What to produce -
Nothing is needed except the lines below that run from the one with "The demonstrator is" through the one with "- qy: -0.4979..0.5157", repeated exactly.

(Data excerpts)
┄┄┄┄┄┄┄┄┄┄
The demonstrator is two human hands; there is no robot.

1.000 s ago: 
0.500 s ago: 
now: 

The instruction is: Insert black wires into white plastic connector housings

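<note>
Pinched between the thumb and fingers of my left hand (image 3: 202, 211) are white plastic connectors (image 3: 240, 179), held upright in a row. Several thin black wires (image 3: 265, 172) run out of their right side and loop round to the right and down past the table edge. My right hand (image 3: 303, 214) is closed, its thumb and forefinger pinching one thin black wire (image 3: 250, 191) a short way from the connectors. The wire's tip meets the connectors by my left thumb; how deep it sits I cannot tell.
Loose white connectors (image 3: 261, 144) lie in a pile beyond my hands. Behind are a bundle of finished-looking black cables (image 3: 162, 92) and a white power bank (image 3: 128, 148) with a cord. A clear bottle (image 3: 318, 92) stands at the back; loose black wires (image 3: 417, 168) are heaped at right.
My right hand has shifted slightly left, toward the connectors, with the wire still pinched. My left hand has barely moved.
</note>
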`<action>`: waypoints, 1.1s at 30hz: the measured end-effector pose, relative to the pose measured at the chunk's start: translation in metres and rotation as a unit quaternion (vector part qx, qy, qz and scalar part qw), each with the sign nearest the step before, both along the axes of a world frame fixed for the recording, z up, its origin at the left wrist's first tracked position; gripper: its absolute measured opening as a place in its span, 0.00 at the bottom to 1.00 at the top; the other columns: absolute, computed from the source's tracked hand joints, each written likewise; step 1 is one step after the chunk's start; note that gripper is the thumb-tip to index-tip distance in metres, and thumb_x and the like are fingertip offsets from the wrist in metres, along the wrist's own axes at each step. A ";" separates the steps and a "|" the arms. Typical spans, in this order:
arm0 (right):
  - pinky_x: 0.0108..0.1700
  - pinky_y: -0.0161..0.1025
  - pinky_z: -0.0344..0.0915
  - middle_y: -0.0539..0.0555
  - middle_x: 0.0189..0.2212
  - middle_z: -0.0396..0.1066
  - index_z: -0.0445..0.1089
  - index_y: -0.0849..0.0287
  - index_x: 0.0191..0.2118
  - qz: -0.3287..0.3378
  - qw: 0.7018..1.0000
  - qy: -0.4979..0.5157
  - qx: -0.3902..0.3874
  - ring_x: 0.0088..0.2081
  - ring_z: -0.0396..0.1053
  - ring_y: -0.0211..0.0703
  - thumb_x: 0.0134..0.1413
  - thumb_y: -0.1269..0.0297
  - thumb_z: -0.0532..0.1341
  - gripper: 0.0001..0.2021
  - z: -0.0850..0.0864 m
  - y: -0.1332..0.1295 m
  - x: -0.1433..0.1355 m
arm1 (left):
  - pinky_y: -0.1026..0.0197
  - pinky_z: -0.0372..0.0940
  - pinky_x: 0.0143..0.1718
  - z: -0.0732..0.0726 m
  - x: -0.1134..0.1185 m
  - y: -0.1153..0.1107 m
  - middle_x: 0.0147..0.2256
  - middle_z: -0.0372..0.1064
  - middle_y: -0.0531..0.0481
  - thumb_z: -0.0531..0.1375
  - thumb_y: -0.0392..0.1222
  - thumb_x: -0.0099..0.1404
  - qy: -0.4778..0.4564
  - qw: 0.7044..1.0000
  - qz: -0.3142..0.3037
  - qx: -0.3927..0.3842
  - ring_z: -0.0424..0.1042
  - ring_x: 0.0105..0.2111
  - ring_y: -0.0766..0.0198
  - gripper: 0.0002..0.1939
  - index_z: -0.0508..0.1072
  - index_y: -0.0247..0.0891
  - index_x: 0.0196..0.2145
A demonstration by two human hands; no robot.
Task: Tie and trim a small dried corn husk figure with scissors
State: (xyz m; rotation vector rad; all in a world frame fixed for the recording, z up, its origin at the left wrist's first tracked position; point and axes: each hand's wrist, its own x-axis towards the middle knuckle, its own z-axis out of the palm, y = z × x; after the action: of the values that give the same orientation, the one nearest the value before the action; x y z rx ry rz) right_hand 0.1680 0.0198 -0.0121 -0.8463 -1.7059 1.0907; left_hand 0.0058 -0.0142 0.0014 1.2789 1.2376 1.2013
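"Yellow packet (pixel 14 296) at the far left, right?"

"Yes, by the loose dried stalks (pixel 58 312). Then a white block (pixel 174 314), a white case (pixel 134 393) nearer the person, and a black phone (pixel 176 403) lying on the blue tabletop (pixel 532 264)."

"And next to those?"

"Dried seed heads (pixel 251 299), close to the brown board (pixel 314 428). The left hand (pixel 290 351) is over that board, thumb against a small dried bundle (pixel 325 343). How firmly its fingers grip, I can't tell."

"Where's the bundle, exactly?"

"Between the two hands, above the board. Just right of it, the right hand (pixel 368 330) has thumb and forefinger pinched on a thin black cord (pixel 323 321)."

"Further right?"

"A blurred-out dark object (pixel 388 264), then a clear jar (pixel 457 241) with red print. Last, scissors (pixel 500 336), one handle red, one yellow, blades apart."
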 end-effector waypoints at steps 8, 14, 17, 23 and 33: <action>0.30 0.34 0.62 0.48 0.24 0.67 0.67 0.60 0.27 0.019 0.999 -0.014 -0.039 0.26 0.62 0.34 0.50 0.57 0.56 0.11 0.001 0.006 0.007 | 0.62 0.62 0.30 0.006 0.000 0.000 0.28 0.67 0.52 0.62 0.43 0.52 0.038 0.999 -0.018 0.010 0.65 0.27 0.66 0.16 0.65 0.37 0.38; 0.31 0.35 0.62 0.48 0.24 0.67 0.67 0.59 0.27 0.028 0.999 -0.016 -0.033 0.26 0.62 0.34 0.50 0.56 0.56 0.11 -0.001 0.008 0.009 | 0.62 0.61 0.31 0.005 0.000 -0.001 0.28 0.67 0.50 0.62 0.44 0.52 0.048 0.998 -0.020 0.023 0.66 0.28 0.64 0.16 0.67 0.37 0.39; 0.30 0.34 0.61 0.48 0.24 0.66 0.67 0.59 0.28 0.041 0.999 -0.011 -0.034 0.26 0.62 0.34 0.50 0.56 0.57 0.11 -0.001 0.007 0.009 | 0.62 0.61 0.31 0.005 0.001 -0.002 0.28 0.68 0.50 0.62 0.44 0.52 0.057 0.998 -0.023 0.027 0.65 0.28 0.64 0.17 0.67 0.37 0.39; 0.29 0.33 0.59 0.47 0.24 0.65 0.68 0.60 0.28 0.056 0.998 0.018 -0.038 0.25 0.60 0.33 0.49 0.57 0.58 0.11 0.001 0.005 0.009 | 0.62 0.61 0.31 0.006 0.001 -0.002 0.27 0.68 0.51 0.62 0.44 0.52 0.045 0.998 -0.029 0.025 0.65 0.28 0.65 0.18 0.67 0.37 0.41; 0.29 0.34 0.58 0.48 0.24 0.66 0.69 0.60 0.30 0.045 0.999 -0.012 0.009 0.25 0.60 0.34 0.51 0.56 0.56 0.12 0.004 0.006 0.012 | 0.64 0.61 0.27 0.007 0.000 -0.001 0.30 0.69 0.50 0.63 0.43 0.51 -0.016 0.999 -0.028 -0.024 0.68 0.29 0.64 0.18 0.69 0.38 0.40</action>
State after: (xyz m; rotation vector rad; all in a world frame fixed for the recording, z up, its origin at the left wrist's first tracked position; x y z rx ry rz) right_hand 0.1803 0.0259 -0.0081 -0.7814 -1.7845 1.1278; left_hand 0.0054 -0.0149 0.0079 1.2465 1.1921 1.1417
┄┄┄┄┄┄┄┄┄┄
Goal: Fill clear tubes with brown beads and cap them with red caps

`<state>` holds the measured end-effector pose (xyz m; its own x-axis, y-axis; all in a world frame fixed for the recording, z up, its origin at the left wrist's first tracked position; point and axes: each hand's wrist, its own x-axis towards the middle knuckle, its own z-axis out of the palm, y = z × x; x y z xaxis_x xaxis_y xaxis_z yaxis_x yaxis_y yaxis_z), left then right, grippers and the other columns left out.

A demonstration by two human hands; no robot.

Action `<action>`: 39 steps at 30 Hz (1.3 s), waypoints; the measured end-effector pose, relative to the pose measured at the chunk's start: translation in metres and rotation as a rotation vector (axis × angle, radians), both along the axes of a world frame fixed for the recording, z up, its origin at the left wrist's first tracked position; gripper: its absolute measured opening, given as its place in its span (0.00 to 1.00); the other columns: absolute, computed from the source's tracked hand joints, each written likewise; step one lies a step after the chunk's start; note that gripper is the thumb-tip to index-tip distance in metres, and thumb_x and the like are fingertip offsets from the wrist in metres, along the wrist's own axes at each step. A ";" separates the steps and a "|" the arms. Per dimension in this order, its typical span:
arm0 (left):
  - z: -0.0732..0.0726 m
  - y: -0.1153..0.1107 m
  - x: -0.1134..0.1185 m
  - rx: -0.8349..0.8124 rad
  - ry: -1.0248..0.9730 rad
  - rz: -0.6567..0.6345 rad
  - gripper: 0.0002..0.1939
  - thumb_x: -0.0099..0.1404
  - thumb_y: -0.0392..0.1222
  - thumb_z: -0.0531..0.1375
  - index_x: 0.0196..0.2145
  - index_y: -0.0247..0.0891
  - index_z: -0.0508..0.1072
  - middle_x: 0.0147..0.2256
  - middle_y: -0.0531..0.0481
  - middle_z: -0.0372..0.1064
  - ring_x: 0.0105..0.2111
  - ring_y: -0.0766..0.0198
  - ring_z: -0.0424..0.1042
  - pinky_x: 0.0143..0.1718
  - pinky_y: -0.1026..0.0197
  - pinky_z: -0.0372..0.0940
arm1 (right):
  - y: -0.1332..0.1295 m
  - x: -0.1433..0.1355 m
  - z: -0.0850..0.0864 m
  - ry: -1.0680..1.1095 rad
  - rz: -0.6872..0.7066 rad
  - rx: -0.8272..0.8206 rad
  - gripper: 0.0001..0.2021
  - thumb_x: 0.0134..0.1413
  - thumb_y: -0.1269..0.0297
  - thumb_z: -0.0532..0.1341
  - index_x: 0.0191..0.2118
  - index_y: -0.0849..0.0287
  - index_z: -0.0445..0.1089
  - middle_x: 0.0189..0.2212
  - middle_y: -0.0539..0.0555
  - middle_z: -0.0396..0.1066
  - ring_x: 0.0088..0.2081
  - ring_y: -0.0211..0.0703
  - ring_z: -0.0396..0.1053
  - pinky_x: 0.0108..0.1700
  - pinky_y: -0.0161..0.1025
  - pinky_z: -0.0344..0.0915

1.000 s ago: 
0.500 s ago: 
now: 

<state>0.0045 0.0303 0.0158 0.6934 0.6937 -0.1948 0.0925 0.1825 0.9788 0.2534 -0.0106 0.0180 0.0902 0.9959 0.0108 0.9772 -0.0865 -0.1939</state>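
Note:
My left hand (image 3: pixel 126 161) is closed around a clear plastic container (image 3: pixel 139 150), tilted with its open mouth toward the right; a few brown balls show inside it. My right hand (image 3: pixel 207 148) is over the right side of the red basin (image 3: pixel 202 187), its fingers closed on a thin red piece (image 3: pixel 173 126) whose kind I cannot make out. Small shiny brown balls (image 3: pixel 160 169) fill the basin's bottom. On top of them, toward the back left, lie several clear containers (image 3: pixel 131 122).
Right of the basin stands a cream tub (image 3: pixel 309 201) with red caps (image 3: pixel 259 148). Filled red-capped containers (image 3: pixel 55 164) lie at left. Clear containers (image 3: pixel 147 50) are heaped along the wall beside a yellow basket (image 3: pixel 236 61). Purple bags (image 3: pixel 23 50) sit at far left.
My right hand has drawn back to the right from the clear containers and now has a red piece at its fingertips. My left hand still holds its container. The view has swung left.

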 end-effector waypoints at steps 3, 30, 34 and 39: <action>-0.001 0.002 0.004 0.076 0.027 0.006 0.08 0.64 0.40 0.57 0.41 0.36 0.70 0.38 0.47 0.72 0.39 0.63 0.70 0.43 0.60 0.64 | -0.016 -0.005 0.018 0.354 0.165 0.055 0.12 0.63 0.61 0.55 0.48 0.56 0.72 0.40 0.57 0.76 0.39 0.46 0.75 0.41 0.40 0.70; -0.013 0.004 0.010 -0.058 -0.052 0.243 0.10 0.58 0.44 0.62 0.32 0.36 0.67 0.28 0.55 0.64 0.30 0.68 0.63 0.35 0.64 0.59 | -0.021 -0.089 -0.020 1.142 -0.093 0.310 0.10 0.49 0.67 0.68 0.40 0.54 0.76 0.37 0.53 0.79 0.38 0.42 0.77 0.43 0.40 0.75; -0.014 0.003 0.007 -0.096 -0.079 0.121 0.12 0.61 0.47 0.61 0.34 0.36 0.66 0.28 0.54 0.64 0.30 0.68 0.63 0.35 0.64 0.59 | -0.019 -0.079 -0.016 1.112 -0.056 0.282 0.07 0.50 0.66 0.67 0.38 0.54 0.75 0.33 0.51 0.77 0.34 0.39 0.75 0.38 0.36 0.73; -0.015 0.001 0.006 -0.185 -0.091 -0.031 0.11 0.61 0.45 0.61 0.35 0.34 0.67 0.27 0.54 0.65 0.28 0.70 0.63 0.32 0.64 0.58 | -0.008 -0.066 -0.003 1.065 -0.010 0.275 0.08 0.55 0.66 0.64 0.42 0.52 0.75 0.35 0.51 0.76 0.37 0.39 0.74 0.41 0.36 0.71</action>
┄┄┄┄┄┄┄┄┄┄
Answer to the problem -
The demonstrator is two human hands; there is no robot.

1.000 s ago: 
0.500 s ago: 
now: 

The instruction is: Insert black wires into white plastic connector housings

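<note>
Pinched between the thumb and fingers of my left hand (image 3: 202, 211) are white plastic connectors (image 3: 240, 179), held upright in a row. Several thin black wires (image 3: 265, 172) run out of their right side and loop round to the right and down past the table edge. My right hand (image 3: 303, 214) is closed, its thumb and forefinger pinching one thin black wire (image 3: 250, 191) a short way from the connectors. The wire's tip meets the connectors by my left thumb; how deep it sits I cannot tell.
Loose white connectors (image 3: 261, 144) lie in a pile beyond my hands. Behind are a bundle of finished-looking black cables (image 3: 162, 92) and a white power bank (image 3: 128, 148) with a cord. A clear bottle (image 3: 318, 92) stands at the back; loose black wires (image 3: 417, 168) are heaped at right.
My right hand has shifted slightly left, toward the connectors, with the wire still pinched. My left hand has barely moved.
</note>
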`<action>`: waypoints, 1.1s at 30hz: the measured end-effector pose, relative to the pose measured at the chunk's start: translation in metres and rotation as a unit quaternion (vector part qx, qy, qz and scalar part qw), each with the sign nearest the step before, both along the axes of a world frame fixed for the recording, z up, its origin at the left wrist's first tracked position; gripper: its absolute measured opening as a place in its span, 0.00 at the bottom to 1.00 at the top; the other columns: absolute, computed from the source's tracked hand joints, each written likewise; step 1 is one step after the chunk's start; note that gripper is the thumb-tip to index-tip distance in metres, and thumb_x and the like are fingertip offsets from the wrist in metres, along the wrist's own axes at each step. A ";" separates the steps and a "|" the arms. Typical spans, in this order:
arm0 (right):
  - pinky_x: 0.0108..0.1700
  - pinky_y: -0.0161..0.1025
  - pinky_z: -0.0344..0.0915
  - middle_y: -0.0539..0.0555
  - middle_x: 0.0189..0.2212
  - middle_z: -0.0396..0.1066
  - index_z: -0.0445..0.1089
  - index_y: -0.0849..0.0287
  - index_x: 0.0191..0.2118
  - qz: -0.3287..0.3378
  - qw: 0.7018..1.0000
  - qy: -0.4979..0.5157

No further work remains in this exercise.